Acute Intermittent Porphyria (AIP) is a rare disease that results from a deficiency of hydroxymethylbilane synthase, the third enzyme of the heme biosynthetic pathway. AIP carriers are at risk of presenting acute life-threatening neurovisceral attacks. The disease induces overproduction of heme precursors in the liver and long-lasting deregulation of metabolic networks. The clinical history of AIP suggests a strong endocrine influence, being neurovisceral attacks more common in women than in men and very rare before puberty. To asses the hypothesis that steroidogenesis may be modified in AIP patients with biochemically active disease, we undertook a comprehensive analysis of the urinary steroid metabolome.

Methods

A case–control study was performed by collecting spot morning urine from 24 AIP patients and 24 healthy controls. Steroids in urine were quantified by liquid chromatography-tandem mass spectrometry. Parent steroids (17-hydroxyprogesterone; deoxycorticosterone; corticoesterone; 11-dehydrocorticosterone; cortisol and cortisone) and a large number of metabolites (N = 55) were investigated.

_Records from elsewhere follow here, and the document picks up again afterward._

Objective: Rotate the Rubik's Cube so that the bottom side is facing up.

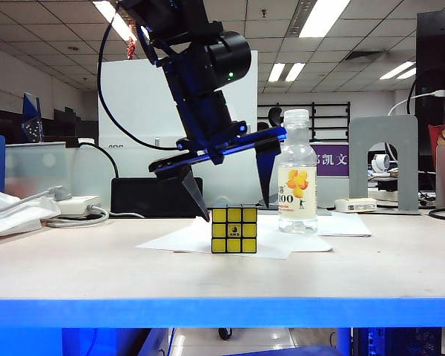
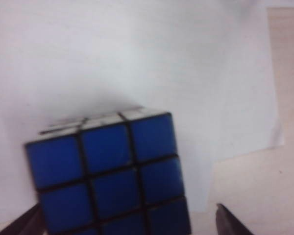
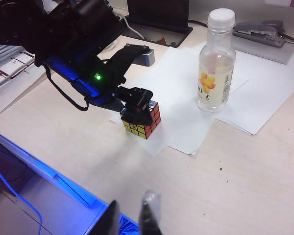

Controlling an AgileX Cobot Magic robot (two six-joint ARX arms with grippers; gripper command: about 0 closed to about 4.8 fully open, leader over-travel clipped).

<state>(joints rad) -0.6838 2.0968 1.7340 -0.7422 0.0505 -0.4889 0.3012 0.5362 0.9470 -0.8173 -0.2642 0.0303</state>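
Rubik's Cube (image 1: 233,229) sits on a white paper sheet (image 1: 185,239) on the worktop (image 1: 96,271), its yellow face with the dark centre logo turned toward the exterior camera, a red face showing in the right wrist view (image 3: 141,121), and a blue face filling the left wrist view (image 2: 112,178). Just beside it, to the right in the exterior view, stands a clear plastic bottle (image 1: 297,174) with a white cap (orange print on its label). The left end effector (image 1: 230,204) hangs over the cube with its jaws spread wide, one dark finger on each side of it, not clamped on it. The right end effector (image 3: 131,218) is held well apart from the cube above the worktop's near edge, its fingers drawn close together with nothing between them.
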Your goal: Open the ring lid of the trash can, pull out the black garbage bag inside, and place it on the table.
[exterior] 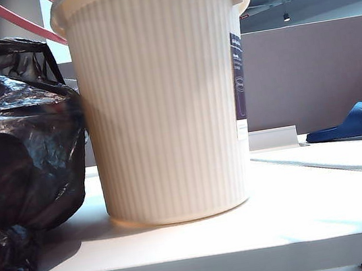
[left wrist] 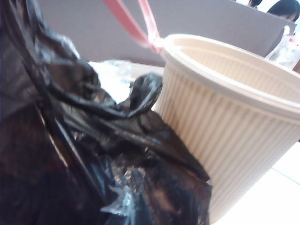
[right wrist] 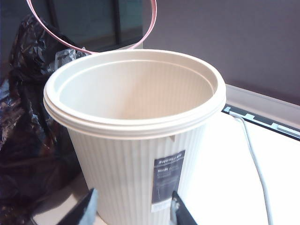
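The cream ribbed trash can [exterior: 163, 104] [left wrist: 234, 126] [right wrist: 136, 154] stands upright on the white table [exterior: 302, 213], and its inside looks empty. The pink ring lid [exterior: 21, 23] [left wrist: 129, 26] [right wrist: 70, 45] is tipped up behind the rim. The black garbage bag [exterior: 20, 153] [left wrist: 93, 154] [right wrist: 28, 131] rests on the table beside the can, touching its wall. The bag fills the left wrist view and hides my left gripper's jaws. My right gripper [right wrist: 133, 213] hangs open in front of the can's label side, with nothing between its fingers [right wrist: 89, 206]. Neither arm shows in the exterior view.
A grey partition [exterior: 314, 68] runs behind the table. A blue slipper [exterior: 359, 121] lies at the far right. A white cable [right wrist: 255, 159] trails over the tabletop next to the can. The bag droops over the table's front edge.
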Controlling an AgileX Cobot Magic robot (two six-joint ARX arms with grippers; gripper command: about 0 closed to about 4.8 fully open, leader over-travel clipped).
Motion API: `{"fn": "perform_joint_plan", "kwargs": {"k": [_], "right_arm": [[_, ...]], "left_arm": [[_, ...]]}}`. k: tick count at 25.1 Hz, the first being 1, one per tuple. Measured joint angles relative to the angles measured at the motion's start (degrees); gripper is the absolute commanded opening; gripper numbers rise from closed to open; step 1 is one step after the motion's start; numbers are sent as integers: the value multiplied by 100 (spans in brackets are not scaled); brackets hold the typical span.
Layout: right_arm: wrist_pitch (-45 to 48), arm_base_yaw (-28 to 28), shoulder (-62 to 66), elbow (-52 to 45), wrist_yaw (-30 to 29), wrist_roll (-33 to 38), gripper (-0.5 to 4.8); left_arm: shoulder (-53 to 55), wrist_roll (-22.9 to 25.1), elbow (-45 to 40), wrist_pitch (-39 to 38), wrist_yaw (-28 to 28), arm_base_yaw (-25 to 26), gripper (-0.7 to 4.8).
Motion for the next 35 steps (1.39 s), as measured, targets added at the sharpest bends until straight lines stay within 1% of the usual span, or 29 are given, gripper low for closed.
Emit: {"fn": "perform_joint_plan", "kwargs": {"k": [2,5,9,11,12,13,14,15,16,18,20,21,24,27,31,35], "right_arm": [[-15,0,-7,-125,177,0,197],[-48,0,48,-175,236,-4,197],[-131,-2,103,-175,245,-4,198],[-140,-2,96,-173,245,-4,197],[-138,-2,96,-173,245,-4,173],[-136,-2,98,-173,245,-4,109],[-120,-2,98,-173,245,-4,83],[-85,-2,98,-175,245,-26,83],[-31,-2,98,-173,247,-133,83],[28,-2,98,-175,247,-321,79],[114,-2,98,-175,247,-433,47],[195,-2,101,-179,247,-439,47],[986,0,87,-573,243,-461,40],[1768,0,92,-1202,243,-463,40],[2774,2,94,-1891,243,-457,40],[3373,2,94,-2297,245,-455,40]], "left_arm": [[-2,-2,-173,120,-15,0,-6],[2,-22,-321,188,-175,0,-6],[-2,-308,-323,221,-684,0,-6],[-2,-391,-323,214,-761,0,-6],[-2,-415,-323,214,-765,0,-6],[-2,-431,-323,212,-765,0,-6],[-2,-448,-323,208,-765,0,-6],[-2,-474,-323,214,-765,0,-6],[0,-431,-323,234,-763,0,-6],[-2,-15,-323,337,-765,0,-6],[-2,369,-323,365,-763,0,-6],[-2,518,-323,374,-758,0,-6],[-2,874,-354,544,-638,0,-6],[-2,920,-522,914,-535,0,-6],[-2,931,-710,1220,-498,0,-6],[-2,1038,-966,1375,-479,0,-6]]}}
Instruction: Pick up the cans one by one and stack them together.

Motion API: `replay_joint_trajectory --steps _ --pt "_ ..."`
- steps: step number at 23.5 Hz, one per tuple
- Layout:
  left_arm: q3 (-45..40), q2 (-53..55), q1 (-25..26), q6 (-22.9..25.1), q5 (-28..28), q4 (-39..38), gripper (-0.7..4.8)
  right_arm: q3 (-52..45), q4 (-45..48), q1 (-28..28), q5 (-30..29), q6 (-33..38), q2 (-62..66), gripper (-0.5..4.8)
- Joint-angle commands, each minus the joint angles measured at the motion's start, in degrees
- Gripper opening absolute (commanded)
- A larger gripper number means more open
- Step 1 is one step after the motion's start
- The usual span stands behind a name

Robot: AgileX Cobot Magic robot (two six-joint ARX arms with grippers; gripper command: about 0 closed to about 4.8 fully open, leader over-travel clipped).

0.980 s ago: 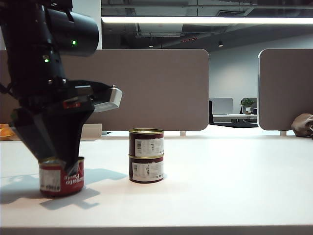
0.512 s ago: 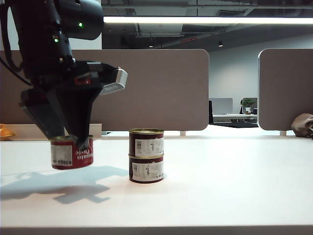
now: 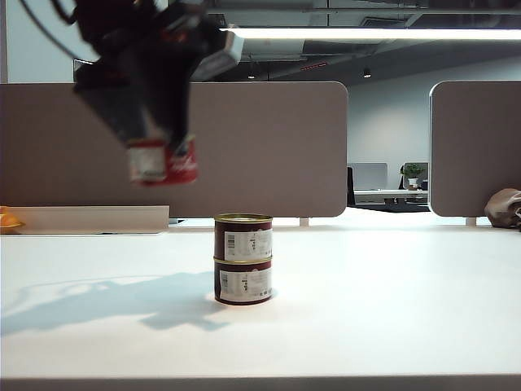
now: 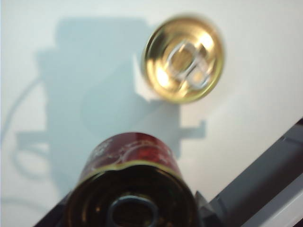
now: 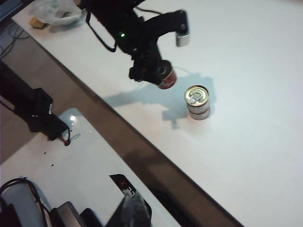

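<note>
Exterior view: upper left of the frame, left pincer (image 3: 163, 147) blurred, clamped on the red can (image 3: 163, 161) and holding it high in the air, well above the tabletop (image 3: 391, 309). Near the centre, two maroon cans stacked, upper can (image 3: 243, 237) sitting squarely on lower can (image 3: 243, 282), white labels facing forward. Broad shadow on the tabletop to the left of the stack. Grey partition (image 3: 260, 147) behind. Right pincer out of frame.

Left wrist view: red can (image 4: 130, 184) filling the lower centre, dark end toward the lens, gripped in the left pincer. Gold lid with pull tab of the upper can (image 4: 183, 57) in the upper right, on the white tabletop (image 4: 265, 71), apart from the held can.

Right wrist view: left pincer (image 5: 158, 75) in the upper centre, red can (image 5: 167, 78) held up and left of the stack (image 5: 197, 102). Right pincer not seen here; clenched with nothing in it by all signs.
</note>
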Motion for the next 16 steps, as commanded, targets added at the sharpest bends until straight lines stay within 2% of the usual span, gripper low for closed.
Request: replay_joint_trajectory --steps 1,16 --pt "3.0 1.0 -0.3 -0.4 -1.1 0.0 2.36 0.1 0.3 -0.1 -0.5 0.0 -0.2 -0.06" --pt "8.1 6.9 -1.5 -0.1 -0.5 1.4 2.36 -0.1 0.3 -0.1 -1.0 0.1 -2.0 -0.06"
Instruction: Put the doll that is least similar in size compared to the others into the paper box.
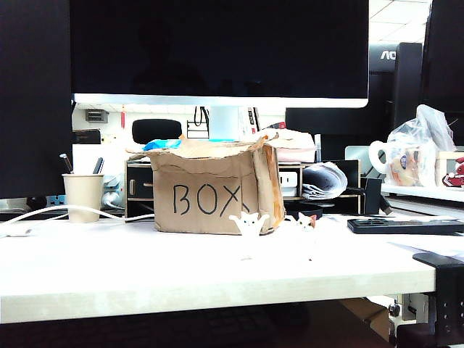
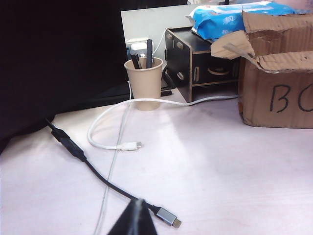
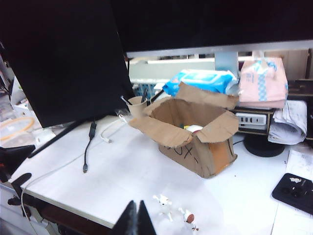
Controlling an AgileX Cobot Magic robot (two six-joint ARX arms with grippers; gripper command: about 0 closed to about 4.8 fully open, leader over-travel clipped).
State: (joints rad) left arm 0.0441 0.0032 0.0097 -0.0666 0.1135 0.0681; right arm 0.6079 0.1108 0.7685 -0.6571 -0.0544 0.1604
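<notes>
Inside the paper box a rounded white patch with a little red, apparently the doll, lies on its floor. The box stands on a white table under a large dark monitor. 2 small white cats stand just before the box's front corner. A paper cup with pens and loose cables lie to its side. The right gripper hangs clenched and empty above the near table edge; the left gripper, low over the table by the cables, appears clenched too.

Brown paper box with black "BOX" lettering, beige cup, white table.
</notes>
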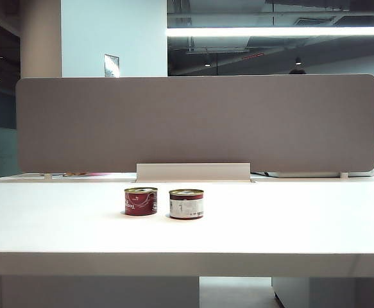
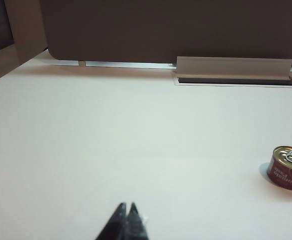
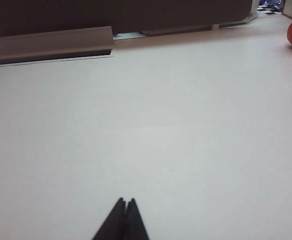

Correlations between the different steroids analyzed and biomarkers of porphyria biochemical status (urinary heme precursors) were also evaluated. The Mann–Whitney U test and Spearman’s correlation with a two tailed test were used for statistical analyses.

Results

Forty-one steroids were found to be decreased in the urine of AIP patients (P < 0.05), the decrease being more significant for steroids with a high degree of hydroxylation. Remarkably, 13 cortisol metabolites presented lower concentrations among AIP patients (P < 0.01) whereas no significant differences were found in the main metabolites of cortisol precursors. Nine cortisol metabolites showed a significant negative correlation with heme precursors (p < 0.05). Ratios between the main metabolites of 17-hydroxyprogesterone and cortisol showed positive correlations with heme-precursors (correlation coefficient > 0.51, P < 0.01).

Conclusions

Comprehensive study of the urinary steroid metabolome showed that AIP patients present an imbalance in adrenal steroidogenesis, affecting the biosynthesis of cortisol and resulting in decreased out-put of cortisol and metabolites. This may result from alterations of central origin and/or may originate in specific decreased enzymatic activity in the adrenal gland. An imbalance in steroidogenesis may be related to the maintenance of an active disease state among AIP patients.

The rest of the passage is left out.